Même les fêtes populaires à l'issue du second tour n'avaient pas la même saveur en 2007 et 2012 et réflétaient deux France différentes. Nicolas Sarkozy était apparu en 2007 place de la Concorde avec son épouse Cécilia, manifestement distante, au milieu d'un concert improvisé où une Mireille Mathieu entonnant la Marseillaise avait succédé à Faudel et Enrico Macias. Pour François Hollande, la fête de dimanche était quasi-millimétrée. Place de la Bastille, lieu symbolique de la gauche en France, l'attente de François Hollande qui rentre de Corrèze est meublée par les populaires Yannick Noah et Axel Bauer entre autres. Entre chaque morceau des leaders socialistes se succèdent pour haranguer la foule et deux speakers entretiennent la flamme. Les accordéons qui ont conclu son discours de Tulle semblent déjà bien lointains.

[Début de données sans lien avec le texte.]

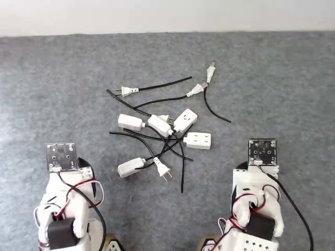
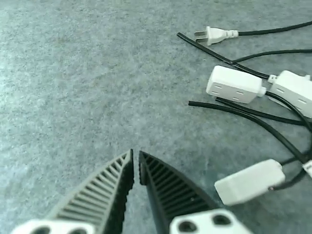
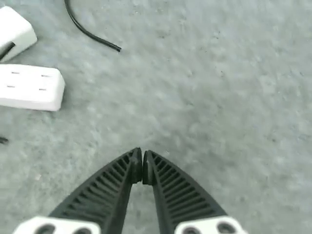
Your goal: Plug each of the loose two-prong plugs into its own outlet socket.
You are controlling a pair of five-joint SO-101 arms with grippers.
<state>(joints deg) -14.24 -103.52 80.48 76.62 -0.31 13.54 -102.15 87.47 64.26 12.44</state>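
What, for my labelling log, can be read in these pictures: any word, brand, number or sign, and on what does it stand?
No text can be read.
outlet sockets: only slots, no print visible.
plugs: plain white, no marks visible.
camera boards on the arms: any markings are too small to read.

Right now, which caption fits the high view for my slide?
Loose plugs, outlet sockets and black cords lie tangled on grey carpet.

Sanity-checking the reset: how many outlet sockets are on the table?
5: left socket, middle socket, upper-right socket, right socket, lower-left socket, all in the cord tangle. None seem hidden.
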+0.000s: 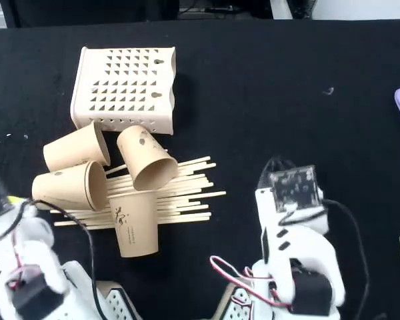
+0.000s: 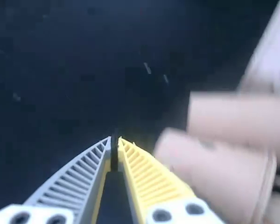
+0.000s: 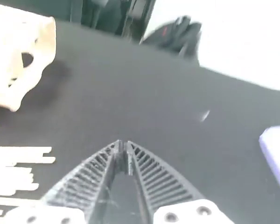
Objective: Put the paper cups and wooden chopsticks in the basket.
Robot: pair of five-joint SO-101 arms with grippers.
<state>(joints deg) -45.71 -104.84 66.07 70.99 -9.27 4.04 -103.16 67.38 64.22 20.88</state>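
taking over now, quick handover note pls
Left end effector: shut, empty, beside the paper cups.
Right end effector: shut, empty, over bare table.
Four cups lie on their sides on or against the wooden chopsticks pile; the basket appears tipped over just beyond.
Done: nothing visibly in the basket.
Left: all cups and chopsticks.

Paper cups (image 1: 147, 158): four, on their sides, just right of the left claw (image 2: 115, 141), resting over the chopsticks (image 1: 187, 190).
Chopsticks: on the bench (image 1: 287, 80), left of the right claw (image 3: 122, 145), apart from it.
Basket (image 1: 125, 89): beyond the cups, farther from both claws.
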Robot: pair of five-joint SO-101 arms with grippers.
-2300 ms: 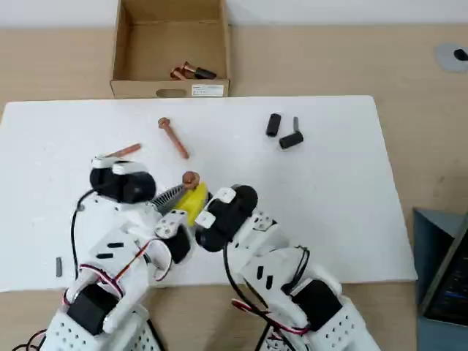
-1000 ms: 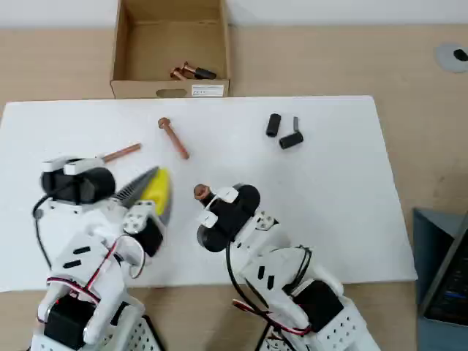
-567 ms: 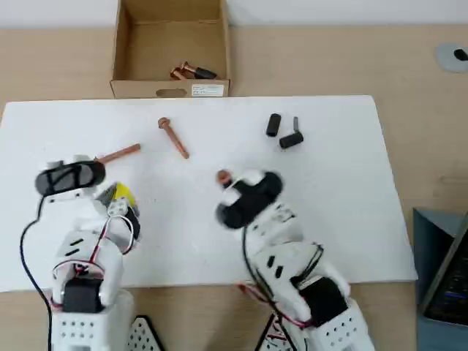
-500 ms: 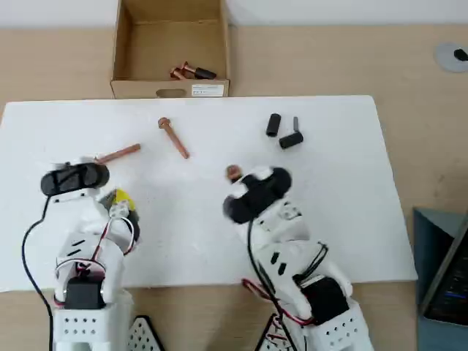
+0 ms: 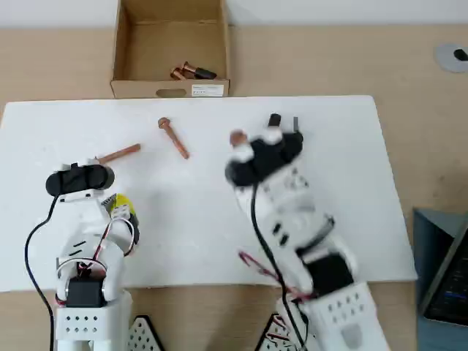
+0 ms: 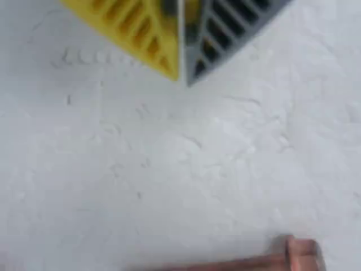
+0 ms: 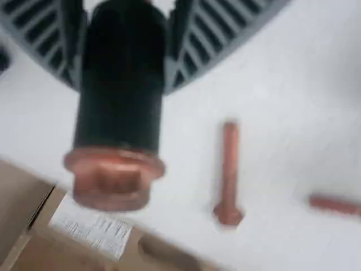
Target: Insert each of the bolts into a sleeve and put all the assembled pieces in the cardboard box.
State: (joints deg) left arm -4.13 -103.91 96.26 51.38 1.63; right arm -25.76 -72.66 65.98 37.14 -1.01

Il n'y a guère que la dimension familiale qui pourrait réunir les deux présidents successifs sur le plan des symboles. En effet, au soir du 6 mai 2007, on découvre une famille réfletant une nouvelle réalité sociologique. Les deux fils de Nicolas Sarkozy, les deux filles de son épouse Cécilia, et Louis, leur enfant commun, sont là pour l'entourer. A l'époque, les gazettes s'étaient déjà interrogées sur les conséquences protocolaires de cette configuration inédite. Le 6 mai 2012, les Français découvrent une autre famille, complexe à nouveau. Le nouveau président de la République s'affiche avec sa compagne Valérie Trierweiller. Le couple, quand on évoque la perspective d'un mariage, ne semble pas spécialement pressé de convoler, comme de nombreux couples français. Ce soir là, les Français découvrent aussi Thomas Hollande, l'aîné des quatre enfants que Ségolène Royal a donnés au nouveau président. Filmé pendant la soirée électorale par une équipe de France 2, en direct, cet avocat de 27 ans s'est mis à commenter les résultats devant des élus chevronnés. Une "intimisation" de la fonction présidentielle que François Hollande a toujours déclaré vouloir éviter.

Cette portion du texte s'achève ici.